What you return should be the complete listing, unchanged, with no pictures in it.

:: Data ::

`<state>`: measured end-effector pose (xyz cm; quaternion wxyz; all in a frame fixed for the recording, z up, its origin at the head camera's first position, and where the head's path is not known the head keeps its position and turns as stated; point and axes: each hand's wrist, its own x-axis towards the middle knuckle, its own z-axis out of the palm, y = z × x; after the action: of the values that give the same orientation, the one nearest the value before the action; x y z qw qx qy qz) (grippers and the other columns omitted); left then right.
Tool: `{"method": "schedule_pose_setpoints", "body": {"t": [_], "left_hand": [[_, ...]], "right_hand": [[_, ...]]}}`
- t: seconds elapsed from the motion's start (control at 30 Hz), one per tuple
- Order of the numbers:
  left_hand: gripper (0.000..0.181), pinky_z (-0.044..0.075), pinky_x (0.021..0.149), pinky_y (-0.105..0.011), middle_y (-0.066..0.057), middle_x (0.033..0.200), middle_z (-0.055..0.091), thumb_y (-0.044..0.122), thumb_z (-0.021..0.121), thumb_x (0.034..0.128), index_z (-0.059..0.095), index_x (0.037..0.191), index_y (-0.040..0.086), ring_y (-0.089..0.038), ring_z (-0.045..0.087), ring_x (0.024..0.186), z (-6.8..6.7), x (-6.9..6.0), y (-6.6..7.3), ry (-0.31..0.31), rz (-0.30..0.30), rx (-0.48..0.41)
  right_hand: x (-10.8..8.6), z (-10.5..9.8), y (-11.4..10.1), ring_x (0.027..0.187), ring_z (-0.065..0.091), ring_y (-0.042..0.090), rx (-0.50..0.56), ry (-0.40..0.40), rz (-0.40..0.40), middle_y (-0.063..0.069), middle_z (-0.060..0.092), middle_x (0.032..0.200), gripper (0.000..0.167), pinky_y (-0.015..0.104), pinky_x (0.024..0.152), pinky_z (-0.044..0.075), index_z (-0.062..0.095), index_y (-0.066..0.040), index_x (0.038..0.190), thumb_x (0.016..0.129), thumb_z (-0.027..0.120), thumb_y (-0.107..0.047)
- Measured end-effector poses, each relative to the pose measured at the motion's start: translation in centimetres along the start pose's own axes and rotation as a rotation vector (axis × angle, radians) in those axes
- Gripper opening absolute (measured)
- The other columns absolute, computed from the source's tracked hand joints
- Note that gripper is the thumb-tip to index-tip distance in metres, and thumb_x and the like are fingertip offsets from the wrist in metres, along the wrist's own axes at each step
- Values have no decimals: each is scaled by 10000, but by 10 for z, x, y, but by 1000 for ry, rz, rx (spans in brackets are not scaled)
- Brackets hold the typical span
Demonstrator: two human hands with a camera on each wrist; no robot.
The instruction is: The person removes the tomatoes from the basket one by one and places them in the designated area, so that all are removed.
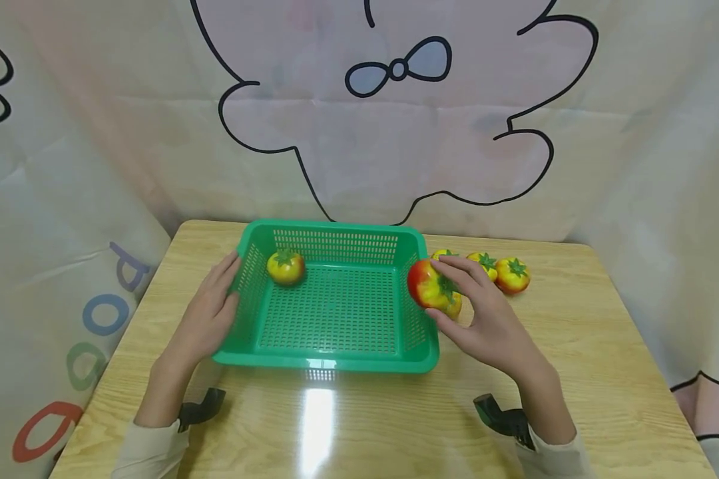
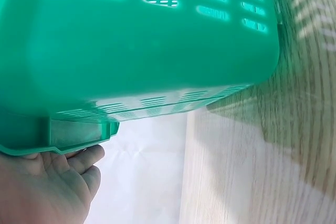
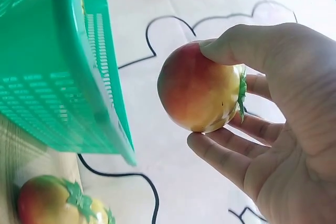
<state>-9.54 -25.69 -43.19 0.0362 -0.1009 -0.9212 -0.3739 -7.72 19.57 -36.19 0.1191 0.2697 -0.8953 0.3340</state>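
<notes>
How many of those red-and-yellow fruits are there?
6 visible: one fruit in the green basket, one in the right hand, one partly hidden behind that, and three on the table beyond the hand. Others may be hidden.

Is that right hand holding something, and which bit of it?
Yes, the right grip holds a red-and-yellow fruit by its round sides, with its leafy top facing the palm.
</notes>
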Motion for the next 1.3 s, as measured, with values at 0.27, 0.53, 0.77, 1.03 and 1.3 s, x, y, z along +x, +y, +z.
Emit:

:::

§ **Written solution**
`<state>`: measured end-effector pose (xyz cm; quaternion wxyz; all in a frame fixed for the recording, z up, its origin at the head camera's first position, and where the head's path is not known the head keeps its position and turns as stated; point and axes: each hand's wrist, its own x-axis towards the middle knuckle, its own z-axis out of the palm, y = z × x; after the action: of the values that give the same orientation, the one nearest the value before the action; x y z qw qx qy qz) (grippers and the other columns omitted); left then right.
Tool: `{"method": "schedule_pose_setpoints", "body": {"t": [_], "left_hand": [[_, ...]], "right_hand": [[_, ...]]}}`
- t: seconds elapsed from the motion's start (control at 30 Hz), one per tuple
- Order of the numbers:
  left_hand: gripper (0.000..0.181), pinky_z (-0.044..0.075), pinky_x (0.021..0.149), pinky_y (-0.105..0.011), middle_y (-0.066..0.057), middle_x (0.033..0.200), middle_z (-0.055..0.091), thumb_y (-0.044..0.122), thumb_z (-0.021..0.121), thumb_x (0.034..0.128), index_z (-0.059..0.095), index_x (0.037..0.191), index_y (-0.040..0.086), ring_y (-0.089..0.038), ring_z (-0.045..0.087), ring_x (0.024..0.186), z (-6.8..6.7), x (-6.9..6.0), y (-6.6..7.3), ry (-0.31..0.31), rz (-0.30..0.30), rx (-0.48..0.41)
  right_hand: x (-10.8..8.6), z (-10.5..9.8), y (-11.4..10.1), ring_x (0.027..0.187), ring_z (-0.065..0.091), ring_y (-0.042..0.090), rx (-0.50..0.56), ry (-0.40..0.40), rz (-0.40..0.40), middle_y (-0.063..0.069), middle_z (-0.060..0.092), middle_x (0.032..0.200), gripper (0.000..0.167), pinky_y (-0.015..0.104), pinky_x (0.024..0.152), pinky_z (-0.044..0.075), index_z (-0.062..0.095), index_y (-0.066..0.040), index_x (0.038..0.190), thumb_x (0.016..0.129), thumb_z (-0.027..0.120), thumb_y (-0.107..0.047)
- Measured end-effector poses, each relative to the pose measured at the motion's start: translation in centimetres along the start pose's own axes and rotation as a rotation vector (axis × angle, radians) in those axes
- Gripper opening absolute (measured)
- The other columns absolute, computed from the source's tracked hand joints
- Note that gripper is the thumb-tip to index-tip distance in metres, and thumb_x and the like are fingertip offsets from the wrist in metres, along the wrist's own axes at each step
- Values have no decimals: each is scaled by 10000, but by 10 for z, x, y, but by 1000 for ry, rz, rx (spans in brackets are not scaled)
- Brackets hold the typical span
Demonstrator: two human hands with a camera on each wrist; no robot.
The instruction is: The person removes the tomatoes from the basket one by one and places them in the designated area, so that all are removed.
<state>-9.54 -25.69 -43.19 0.0362 -0.1009 -0.9212 -0.3739 -7.72 19.57 -36.19 0.1191 0.2697 -0.8953 0.3340</state>
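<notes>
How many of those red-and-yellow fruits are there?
6 visible: one fruit in the green basket, one in the right hand, one partly hidden behind that, and three on the table beyond the hand. Others may be hidden.

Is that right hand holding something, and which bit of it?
Yes, the right grip holds a red-and-yellow fruit by its round sides, with its leafy top facing the palm.
</notes>
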Motion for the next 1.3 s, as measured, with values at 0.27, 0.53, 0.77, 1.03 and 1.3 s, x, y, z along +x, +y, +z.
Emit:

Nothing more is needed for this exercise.